# TASK DIRECTIONS
Check every line of the data for the string "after" and copy the ones that have it.

++++ DATASET ENTRIES ++++

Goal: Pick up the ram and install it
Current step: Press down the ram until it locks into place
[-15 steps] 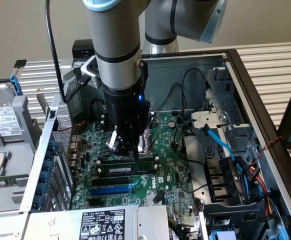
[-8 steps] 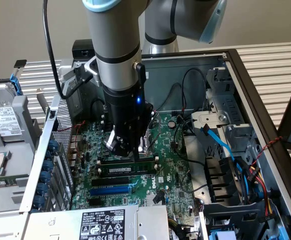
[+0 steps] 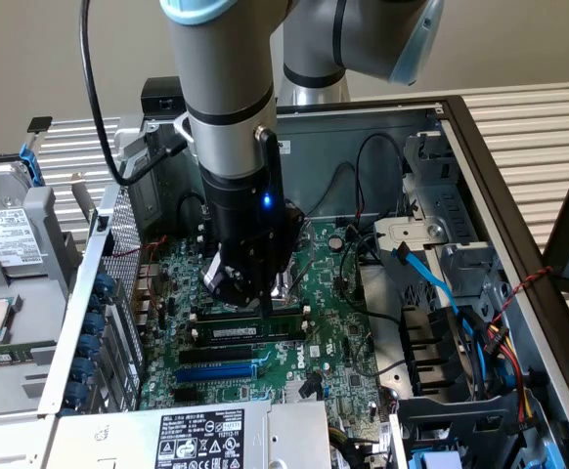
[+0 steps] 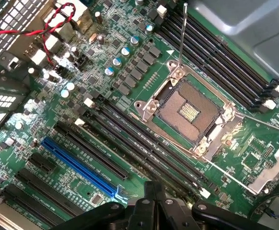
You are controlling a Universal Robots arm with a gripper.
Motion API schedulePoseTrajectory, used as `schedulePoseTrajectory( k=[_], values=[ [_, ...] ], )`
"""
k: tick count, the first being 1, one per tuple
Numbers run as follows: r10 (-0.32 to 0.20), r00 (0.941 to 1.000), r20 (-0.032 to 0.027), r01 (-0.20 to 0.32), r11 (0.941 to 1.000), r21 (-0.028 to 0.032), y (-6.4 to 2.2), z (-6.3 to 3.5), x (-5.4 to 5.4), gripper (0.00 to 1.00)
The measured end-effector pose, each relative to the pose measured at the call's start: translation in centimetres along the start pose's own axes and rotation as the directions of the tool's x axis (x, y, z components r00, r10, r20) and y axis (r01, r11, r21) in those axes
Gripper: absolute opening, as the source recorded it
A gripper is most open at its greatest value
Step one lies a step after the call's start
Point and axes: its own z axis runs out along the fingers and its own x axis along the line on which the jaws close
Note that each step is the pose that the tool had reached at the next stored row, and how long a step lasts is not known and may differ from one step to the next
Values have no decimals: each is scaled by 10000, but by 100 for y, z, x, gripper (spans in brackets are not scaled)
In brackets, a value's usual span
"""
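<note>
Presently catalogued: the ram (image 3: 250, 332), a thin dark-green stick. It is seen lying level on the motherboard (image 3: 338, 322) among the long black memory slots (image 3: 250, 315), with its long axis running from the exterior view's left to the exterior view's right. It is parallel to the blue expansion slot (image 3: 216, 371), which lies nearer the camera. A small white label is carried near the middle of the stick; its print cannot be read.

The gripper (image 3: 267, 305) is held straight down over the slots with its fingers brought fully together, and nothing is seen clamped between them. The tips stand just above the ram's far edge; whether they touch it cannot be told, as the arm's body hides that spot.

In the wrist view the closed gripper (image 4: 155, 191) is seen over the black slots beside the open processor socket (image 4: 187, 110) and the blue expansion slot (image 4: 79, 165); the ram itself cannot be picked out there.

A large white label (image 3: 206, 437) on the metal unit at the case's near edge is covered in small print and symbols, not legible. A hard drive (image 3: 6, 239) at the exterior view's left bears another white label, likewise unreadable.
</note>
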Motion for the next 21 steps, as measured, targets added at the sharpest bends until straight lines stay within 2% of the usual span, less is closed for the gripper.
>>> schedulePoseTrajectory(
  k=[3, 6, 11, 16, 21],
  values=[
    [544, 9985, -8, -544, 9985, 46, 0, 5, 1, 10],
    [1093, 9940, -13, -1093, 9940, 94, 0, 11, 1, 10],
    [1976, 9803, -16, -1975, 9802, 172, 0, 20, 2, 10],
    [2856, 9584, -11, -2855, 9581, 250, 1, 30, 3, 10],
    [3712, 9286, 0, -3710, 9281, 328, 1, 40, 4, 10]
  ],
)
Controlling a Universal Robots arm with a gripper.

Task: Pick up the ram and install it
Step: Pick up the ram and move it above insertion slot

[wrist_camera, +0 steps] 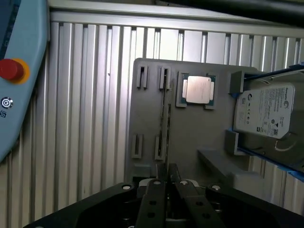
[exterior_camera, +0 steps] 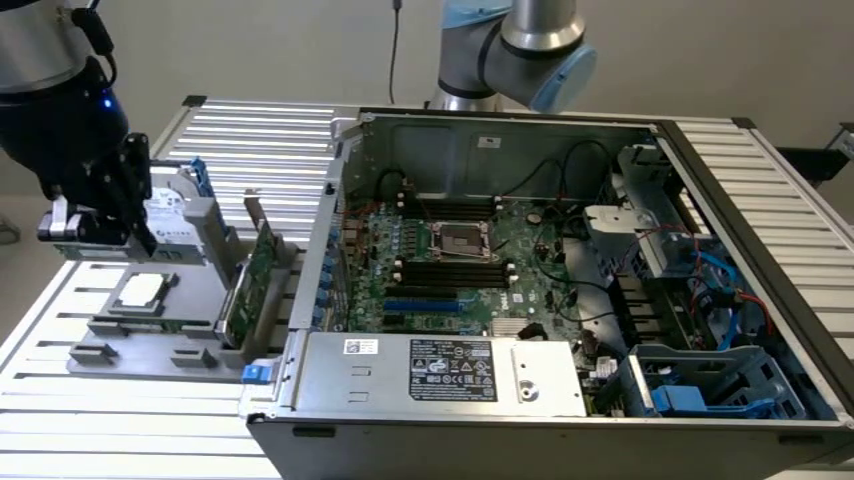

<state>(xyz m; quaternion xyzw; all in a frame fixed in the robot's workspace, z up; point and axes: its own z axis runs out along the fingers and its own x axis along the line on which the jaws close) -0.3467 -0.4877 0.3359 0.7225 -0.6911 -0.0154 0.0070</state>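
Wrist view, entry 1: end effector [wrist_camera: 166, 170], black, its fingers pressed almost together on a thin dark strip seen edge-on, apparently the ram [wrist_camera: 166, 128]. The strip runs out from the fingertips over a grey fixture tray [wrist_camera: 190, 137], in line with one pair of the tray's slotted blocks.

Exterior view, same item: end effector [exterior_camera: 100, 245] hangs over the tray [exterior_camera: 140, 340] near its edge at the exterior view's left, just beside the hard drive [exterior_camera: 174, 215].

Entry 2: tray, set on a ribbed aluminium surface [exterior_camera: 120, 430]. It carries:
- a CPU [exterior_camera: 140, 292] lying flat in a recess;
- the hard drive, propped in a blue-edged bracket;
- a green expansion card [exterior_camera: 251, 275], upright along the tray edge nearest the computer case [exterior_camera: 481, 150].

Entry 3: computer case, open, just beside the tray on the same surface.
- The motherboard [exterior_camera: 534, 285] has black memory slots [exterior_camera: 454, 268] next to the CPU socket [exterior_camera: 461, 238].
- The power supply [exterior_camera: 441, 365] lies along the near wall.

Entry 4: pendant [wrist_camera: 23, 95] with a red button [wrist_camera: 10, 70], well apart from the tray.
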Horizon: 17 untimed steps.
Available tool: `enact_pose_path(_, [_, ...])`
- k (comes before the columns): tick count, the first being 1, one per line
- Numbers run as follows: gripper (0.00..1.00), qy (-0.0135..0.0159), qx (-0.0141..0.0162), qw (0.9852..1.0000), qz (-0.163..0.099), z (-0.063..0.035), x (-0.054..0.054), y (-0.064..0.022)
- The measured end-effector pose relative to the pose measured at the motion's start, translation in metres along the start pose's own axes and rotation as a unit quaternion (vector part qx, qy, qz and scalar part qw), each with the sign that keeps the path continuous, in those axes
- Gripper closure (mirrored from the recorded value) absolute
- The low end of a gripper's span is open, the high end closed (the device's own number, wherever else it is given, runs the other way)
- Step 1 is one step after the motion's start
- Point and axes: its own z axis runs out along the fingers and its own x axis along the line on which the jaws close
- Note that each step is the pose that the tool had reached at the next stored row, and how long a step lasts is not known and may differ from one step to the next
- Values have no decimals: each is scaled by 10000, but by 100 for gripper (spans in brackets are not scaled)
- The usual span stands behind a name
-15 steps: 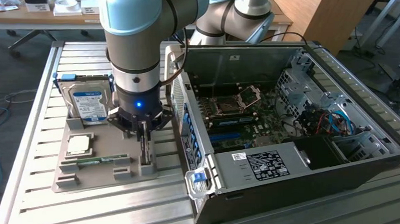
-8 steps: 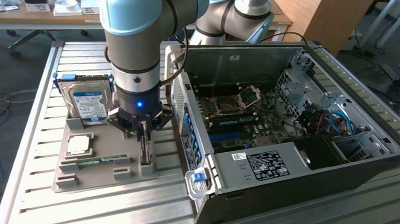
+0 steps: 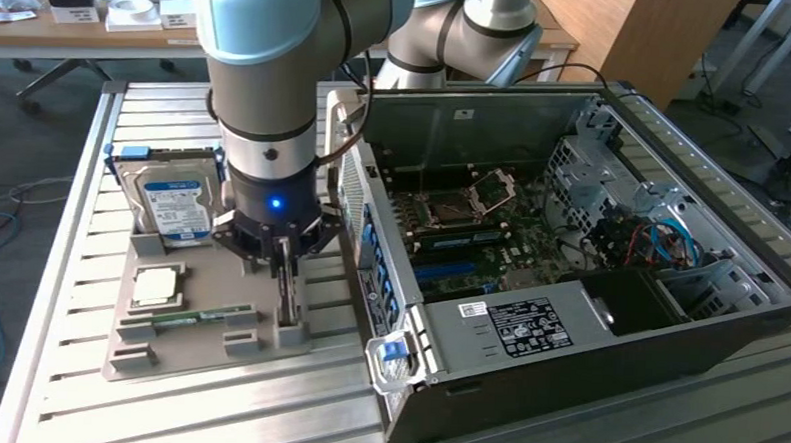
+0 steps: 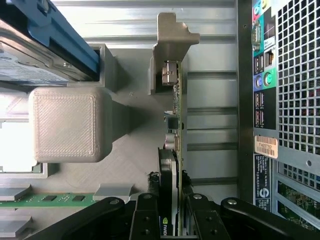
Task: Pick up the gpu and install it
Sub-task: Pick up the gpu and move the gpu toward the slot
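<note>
The gpu (image 3: 287,302) stands on edge in a slot of the grey holder tray (image 3: 189,358), to the exterior view's left of the open computer case (image 3: 567,289). My gripper (image 3: 281,265) comes straight down on the card's upper edge. In the wrist view the gpu (image 4: 179,100) runs edge-on, tan-green with a dark face, its far end resting against a grey holder post (image 4: 170,40). The gripper (image 4: 171,202) has its black fingers (image 4: 147,210) pressed against both faces of the card. The card still sits in the holder.
On the same tray stand a silver hard drive (image 3: 169,204) with a blue-white label, a CPU (image 3: 156,286) and a green memory stick (image 3: 184,319). The case's rear port panel (image 4: 280,100) is close beside the card. A slatted metal table (image 3: 55,387) carries it all.
</note>
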Motion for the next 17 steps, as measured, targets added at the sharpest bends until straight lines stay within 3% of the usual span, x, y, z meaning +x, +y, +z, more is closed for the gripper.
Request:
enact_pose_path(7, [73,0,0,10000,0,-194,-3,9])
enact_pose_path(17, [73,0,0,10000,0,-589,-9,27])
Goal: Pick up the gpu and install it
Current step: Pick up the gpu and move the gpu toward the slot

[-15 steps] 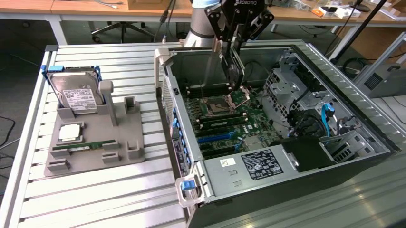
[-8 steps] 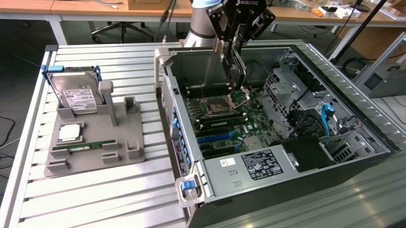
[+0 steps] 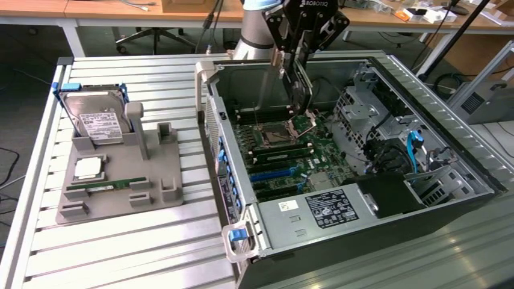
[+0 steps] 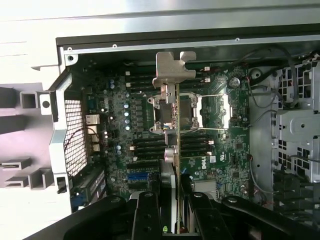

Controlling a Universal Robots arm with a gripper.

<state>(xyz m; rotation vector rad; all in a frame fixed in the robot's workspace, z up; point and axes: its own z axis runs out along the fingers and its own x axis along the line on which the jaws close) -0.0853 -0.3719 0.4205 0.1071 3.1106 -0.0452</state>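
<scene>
While it hangs over the open case, gripper [image 3: 299,53]: closed on the gpu, at 12 o'clock in the exterior view.
Grip: from the wrist, the gripper [image 4: 177,214] pinches the card by both faces, which leaves the lower edge free.
Gpu [image 3: 300,90]: hangs upright and edge-on, clear of the board. It reads as a thin line with its silver bracket [image 4: 173,70] showing.
Under it: the CPU socket [image 3: 273,133], apart from the card, which sits in no slot yet.
Blue slot [image 3: 269,174]: at 6 o'clock from the card and unoccupied, likely where it belongs.
Case [image 3: 430,87]: lies on its side with the panel off, so the board faces up for a reach from above.
Stand [image 3: 120,198]: at 9 o'clock, well apart. It props the hard drive [image 3: 96,120] upright and cradles the RAM stick [image 3: 105,185], probably for easy pinching.
</scene>
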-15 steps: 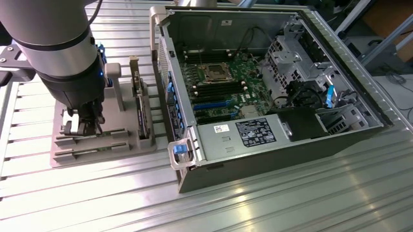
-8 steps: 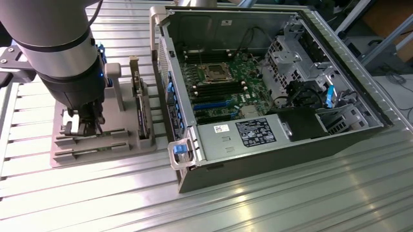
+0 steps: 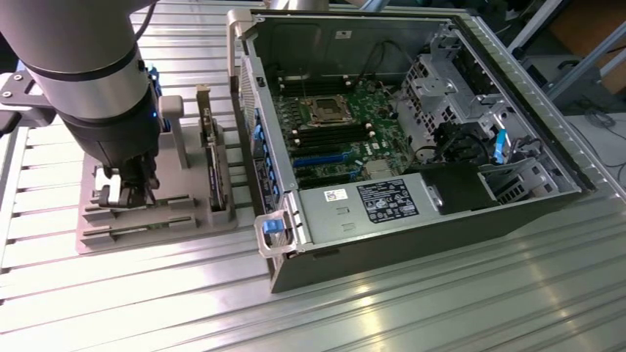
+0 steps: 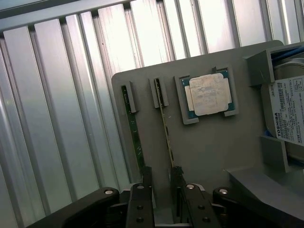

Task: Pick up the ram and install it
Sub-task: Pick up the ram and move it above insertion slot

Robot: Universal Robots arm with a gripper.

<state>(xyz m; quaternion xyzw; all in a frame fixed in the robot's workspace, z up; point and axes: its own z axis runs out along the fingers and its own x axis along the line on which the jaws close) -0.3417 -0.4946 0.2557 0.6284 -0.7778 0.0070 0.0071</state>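
the gripper point(image 4: 160, 175) is hovering, fingers point(image 4: 145, 176) spread, at the ram point(image 4: 166, 128): probably light, stiff, fragile; i'd be pinching its flat faces.

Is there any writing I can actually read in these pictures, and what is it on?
"TOSHIBA": white label on the hard drive.
The rest of that label: too small to read.
Black label on the power supply: too small to read.
Markings on the processor chip: blurred.

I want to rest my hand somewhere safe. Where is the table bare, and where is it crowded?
Bare: the slatted table in front of the computer case, and its strip before the gray tray at the exterior view's left. Crowded: the tray itself, where the pincer stands at the ram sticks.
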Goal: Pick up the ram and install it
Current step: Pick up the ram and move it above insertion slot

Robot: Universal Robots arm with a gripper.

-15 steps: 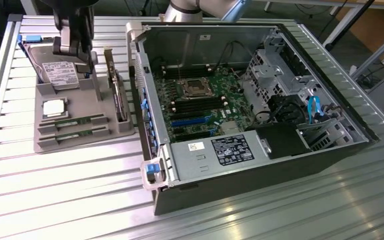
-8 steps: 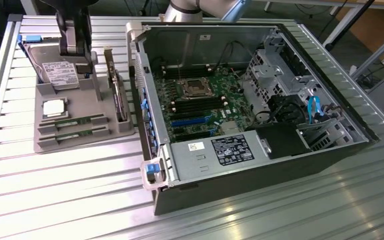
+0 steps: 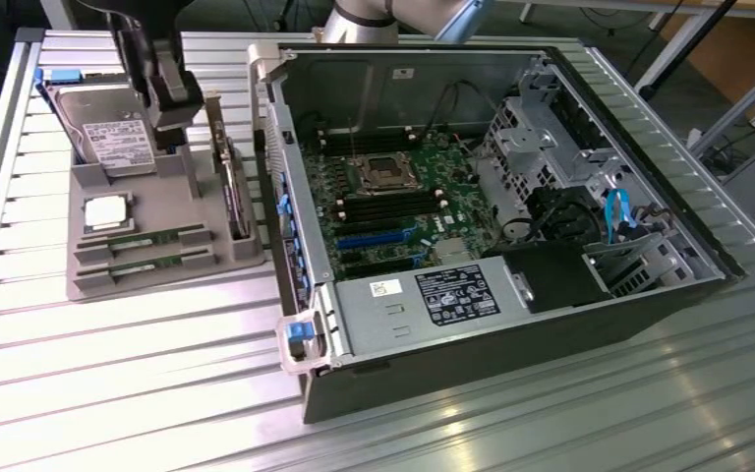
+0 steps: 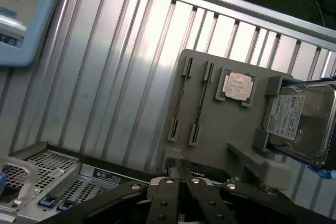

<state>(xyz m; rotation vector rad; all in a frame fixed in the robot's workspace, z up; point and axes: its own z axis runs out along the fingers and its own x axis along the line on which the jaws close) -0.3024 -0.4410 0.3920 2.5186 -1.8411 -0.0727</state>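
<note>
**Ram not lifted yet**

On the exterior view's left, my fingers [image 4: 181,174] hang pressed together, gripping nothing I can see, above the far end of the grey holder [image 3: 89,285] on the surface [image 3: 115,374]. The ram [image 3: 142,239] lies in its holder groove, near me and untouched. To the right stands the open case [image 3: 509,324], its dark slots [image 3: 384,208] seemingly bare. I judge pickup and install both remain.
</note>
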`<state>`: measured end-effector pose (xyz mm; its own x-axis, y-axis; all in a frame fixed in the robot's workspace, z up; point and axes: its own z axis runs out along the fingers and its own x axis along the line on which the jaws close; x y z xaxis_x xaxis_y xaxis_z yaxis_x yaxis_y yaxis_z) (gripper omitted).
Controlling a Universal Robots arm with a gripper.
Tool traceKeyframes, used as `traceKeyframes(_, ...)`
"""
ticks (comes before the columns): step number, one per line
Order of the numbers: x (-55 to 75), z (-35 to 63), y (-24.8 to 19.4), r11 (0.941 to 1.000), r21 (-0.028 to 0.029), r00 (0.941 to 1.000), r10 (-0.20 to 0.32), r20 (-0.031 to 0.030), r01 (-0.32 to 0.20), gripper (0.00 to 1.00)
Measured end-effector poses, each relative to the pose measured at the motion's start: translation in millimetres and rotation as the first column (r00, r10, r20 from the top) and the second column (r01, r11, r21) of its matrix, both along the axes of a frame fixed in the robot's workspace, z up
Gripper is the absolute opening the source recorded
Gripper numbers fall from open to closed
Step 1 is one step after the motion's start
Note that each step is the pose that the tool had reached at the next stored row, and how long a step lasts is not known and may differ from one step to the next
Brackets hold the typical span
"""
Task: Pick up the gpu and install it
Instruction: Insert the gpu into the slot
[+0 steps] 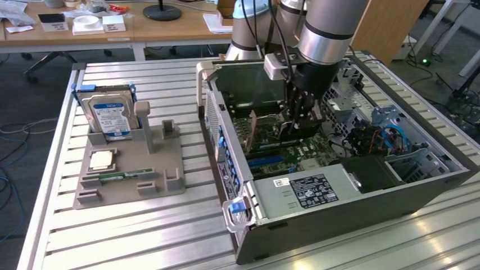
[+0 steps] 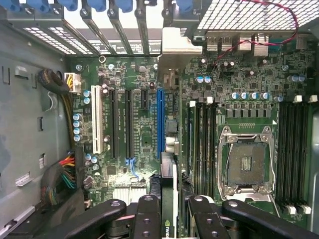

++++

# SOLUTION FOR THIS PROBLEM
Step one lies a step after the call's start
- Step 1 is one step after the motion's start
Step 1 is one step after the motion's start

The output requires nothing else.